Collaboration with Turing Scholar Professor Raj Reddy and his team of scientists
Mobvoi connected with a team of CMU professors in Pittsburgh and Masters students in India in May 2020 and started working together in July, focusing on research and development for the algorithm that detects if one has COVID-19. They are also developing an app called Guardian Angel that tells you if you need to visit your physician.
“Shutting down an entire country, or state due to an outbreak should no longer be an option.”, said Prof. Raj Reddy, an AI pioneer and recipient of the ACM Turing Award, considered the Nobel Prize of computer science. “By integrating a predictive platform with an affordable wearable device that tracks all primary vital signs, people will now have access to a powerful health monitoring service, with great benefits for the ongoing effort against the COVID-19 pandemic.”
Other members of the CMU research team include Prof. Naveena Yanamala, Praveen Garimella, Prof. Yuvraj Agarwal, Prof. Mayank Goel, and Ram Konduru.
Detecting COVID-19 with the Guardian Angel App
As more information is becoming available on patients during the ongoing pandemic, it is becoming clear that patients’ vital signs and/or symptoms may present uniquely in COVID-19 infection. Specific patterns or changes in respiratory rate, and heart rate variability were observed in critically ill COVID-19 infected patients. This ongoing research will integrate the real-time tracking of one’s wrist’s skin temperature, blood oxygen saturation, heart rate, and respiration rate with a smartphone-based app to predict markers that can inform the likelihood of having an infection due to COVID-19.
“While the initial presentation of COVID and influenza may appear similar, the number, and combination, of vital signs and symptoms can help provide better stratification.”, said Prof. Naveena Yanamala, Principal Data Scientist at WVU School of Medicine and adjunct professor at CMU. Profs. Yanamala and Garimella’s team was instrumental in developing machine learning models for the Guardian Angel App. “We built our machine learning models using a combination of features (vital signs, symptoms, and demographic information) to identify patterns or markers that can accurately distinguish people with COVID infection from other individuals.”
In addition to extracting information via a wearable device, the app can also directly accept user’s input on their symptoms, vital signs, and other information. Using the app, you can get daily updates on whether you might be infected with COVID and therefore should consult a doctor to confirm or get a formal test.
“A key requirement for adoption was to be able to provide accurate, and early detection of Covid biomarkers, while reducing the data requirement from the user or their wearable device to alleviate privacy concerns of sending raw data to the cloud”, said Prof. Yuvraj Agarwal, Associate Professor at Carnegie Mellon University.
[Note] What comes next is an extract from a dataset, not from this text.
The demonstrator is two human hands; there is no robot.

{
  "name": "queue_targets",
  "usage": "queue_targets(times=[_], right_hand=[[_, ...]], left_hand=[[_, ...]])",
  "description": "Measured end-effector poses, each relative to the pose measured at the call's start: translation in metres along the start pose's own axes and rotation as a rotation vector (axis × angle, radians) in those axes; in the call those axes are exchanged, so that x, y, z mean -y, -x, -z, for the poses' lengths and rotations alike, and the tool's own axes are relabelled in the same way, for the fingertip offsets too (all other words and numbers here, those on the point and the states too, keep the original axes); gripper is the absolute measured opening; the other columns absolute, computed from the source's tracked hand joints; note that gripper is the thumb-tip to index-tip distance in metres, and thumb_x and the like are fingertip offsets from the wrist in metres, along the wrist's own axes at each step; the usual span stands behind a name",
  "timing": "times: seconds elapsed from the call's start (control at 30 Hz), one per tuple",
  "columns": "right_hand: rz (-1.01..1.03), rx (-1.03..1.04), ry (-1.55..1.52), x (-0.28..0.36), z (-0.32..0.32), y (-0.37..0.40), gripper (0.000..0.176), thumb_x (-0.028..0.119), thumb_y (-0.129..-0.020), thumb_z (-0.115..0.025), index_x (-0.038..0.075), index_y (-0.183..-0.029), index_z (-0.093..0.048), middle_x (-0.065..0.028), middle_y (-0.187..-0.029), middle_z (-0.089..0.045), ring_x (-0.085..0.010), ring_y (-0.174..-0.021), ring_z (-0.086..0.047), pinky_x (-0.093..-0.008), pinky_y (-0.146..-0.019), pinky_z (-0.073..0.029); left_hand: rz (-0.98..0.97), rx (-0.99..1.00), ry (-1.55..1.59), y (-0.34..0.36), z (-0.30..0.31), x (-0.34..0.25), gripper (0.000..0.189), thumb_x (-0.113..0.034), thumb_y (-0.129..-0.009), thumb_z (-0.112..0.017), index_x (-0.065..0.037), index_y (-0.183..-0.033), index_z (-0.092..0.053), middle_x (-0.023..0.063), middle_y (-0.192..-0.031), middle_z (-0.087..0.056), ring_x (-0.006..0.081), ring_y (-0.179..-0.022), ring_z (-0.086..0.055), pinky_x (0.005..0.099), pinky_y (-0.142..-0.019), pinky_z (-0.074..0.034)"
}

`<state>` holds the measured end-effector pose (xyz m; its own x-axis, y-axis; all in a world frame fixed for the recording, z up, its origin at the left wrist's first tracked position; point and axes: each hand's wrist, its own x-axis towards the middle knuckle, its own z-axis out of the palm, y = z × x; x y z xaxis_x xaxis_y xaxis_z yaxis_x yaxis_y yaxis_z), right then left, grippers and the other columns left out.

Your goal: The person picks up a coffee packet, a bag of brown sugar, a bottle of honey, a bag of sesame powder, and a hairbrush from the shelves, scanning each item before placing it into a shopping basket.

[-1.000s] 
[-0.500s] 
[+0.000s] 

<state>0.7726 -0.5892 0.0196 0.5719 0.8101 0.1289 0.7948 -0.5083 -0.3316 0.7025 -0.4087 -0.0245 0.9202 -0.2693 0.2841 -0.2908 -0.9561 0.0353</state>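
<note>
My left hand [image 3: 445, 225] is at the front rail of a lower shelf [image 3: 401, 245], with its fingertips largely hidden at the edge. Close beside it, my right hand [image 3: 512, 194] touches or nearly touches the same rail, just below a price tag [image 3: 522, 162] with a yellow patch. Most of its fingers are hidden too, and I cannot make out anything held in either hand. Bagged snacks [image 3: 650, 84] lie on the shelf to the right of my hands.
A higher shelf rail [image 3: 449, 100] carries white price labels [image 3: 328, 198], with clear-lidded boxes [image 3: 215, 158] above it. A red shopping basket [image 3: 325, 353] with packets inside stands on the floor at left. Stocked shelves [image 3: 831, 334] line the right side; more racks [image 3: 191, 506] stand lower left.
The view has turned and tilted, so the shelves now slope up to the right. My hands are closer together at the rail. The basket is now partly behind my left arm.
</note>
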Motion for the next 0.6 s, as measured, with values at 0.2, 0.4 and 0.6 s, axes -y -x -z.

The research team says that at this point, the predictive models have been tested on publicly available datasets drawn from anonymized patient and population health data across the United States. The app developed by the CMU team leverages edge processing; on-device machine learning models ensure the user’s data is private and secure. “In the future, we aim to add more information sources to the models. These sources will include other wearables and apps on the phone to provide more physiological and behavioral information,” said Prof. Mayank Goel.
The CMU team hopes to further evolve this framework into a personal health guardian angel powered by vital sign monitoring and personalized analysis.
Part of the research that went into the development of the ML predictive models by Dr. Yanamala is made available online as open access via Medrxiv to benefit the community.
While the Guardian Angel App is not integrated onto the TicWatch GTH, it will be available on the App Store™ and Google Play Store™ for your smartphone.